Drawing herself up regally, Ayeka took a step Todd's way.

"Hey!" Tenchi told her quickly. "Ayeka It's no trouble!" He was actually 'starting' that direction, managing two complete steps, before being snagged by the arm.

"I won't hear of it darling!" She chided. "You do far too much around here already!" Visions of well-shaken rag dolls dancing in his head, Todd back slowly away.

"If you require help." She continued to the shrinking cameraman, gesturing around the clearing. "Why not let one of these roustabouts assist you?"

"Ayeka!" Tenchi muttered embarrassed. "This is rude!"
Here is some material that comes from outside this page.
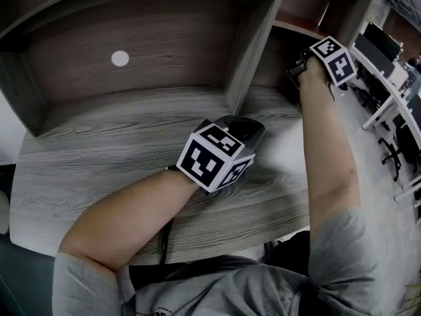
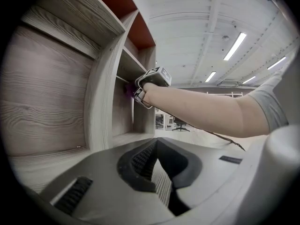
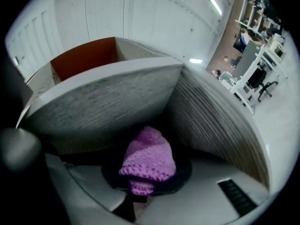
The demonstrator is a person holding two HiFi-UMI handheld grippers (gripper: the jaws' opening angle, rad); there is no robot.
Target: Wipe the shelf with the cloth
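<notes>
Found the right tongs (image 1: 301,68) clenched on the purple knitted cloth (image 3: 147,159), held inside the side compartment at 1 o'clock of the head view. Noted the cloth bunched into a wad, standing out ahead of the tong tips and lying close against the grey board of the shelf (image 3: 110,97), near the back corner. Could not confirm actual contact, nor which face of the board is met. Found the left tongs (image 2: 157,145) closed with nothing between them, resting on the counter (image 1: 99,157) at centre, well apart from the work. Saw the upright divider (image 1: 253,45) at 12 o'clock from the left tongs, separating the two.

Judged wiping to be under way; could not determine how much is covered.

Flagged as risks:
- Losing the cloth, if dragged along the rough grain with only a small fold pinched.
- Scraping the tong tips on the side wall at 3 o'clock, given so tight a corner.
- Leaving the corner unwiped, through presenting a wad instead of a spread face.
- Knocking the marker cube (image 1: 337,56) on the compartment edge.

Advise short strokes and a firm clench.
</notes>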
"Nonsense!" She replied. "I think it would be splendid for us to sit together in the shade and watch the commoners toil for a change."

"Typical." Kiyone muttered quietly, standing on the sidelines a few feet away, hands on hips shaking her head sadly.

"Like her for instance!" Ayeka said pointing, sporting a nasty little smile. Indicating the princess's hearing had rapidly recovered from the earlier pounding. It took Kiyone a few seconds to gather whom she was indicating.

"Oh..." Key smirked knowingly. "So, that's how it is?"

She regarded Ayeka for a moment before placing palms against her face.

"How dare you." She drawled in a high pitched voice. "Indicate a mere slip of a girl, like little ol' me! Should be suited for heavy manual labor?"

"It is a fact," Ayeka replied coldly. "That between milkings, the cow plows as well as the bull!" Key stopped short, smiling in return. Wondering where the Princess had netted that?

"So, you're saying it's your turn to get your teats twisted?" Kiyone asked with a sidelong grin.

"HOW DARE YOU RYO…" Ayeka snapped, the color rising to her face, before stopping, her eyes going wide just as Kiyone burst out laughing.

"Scandalous!" Ayeka breathed. "You and that cave fossil are just alike!"

"Did you hear what she said to me lord Tenchi?" It was then, she noticed her arm lock, was now firmly established on a shrub.

"Huh?" She gasped.

"I'll loosen the straps on this side Todd!" Tenchi said, now over at the side of the truck.

"HOW DID HE?" Ayeka asked astonished.

"You mean Houdini!" Kiyone said amused and amazed.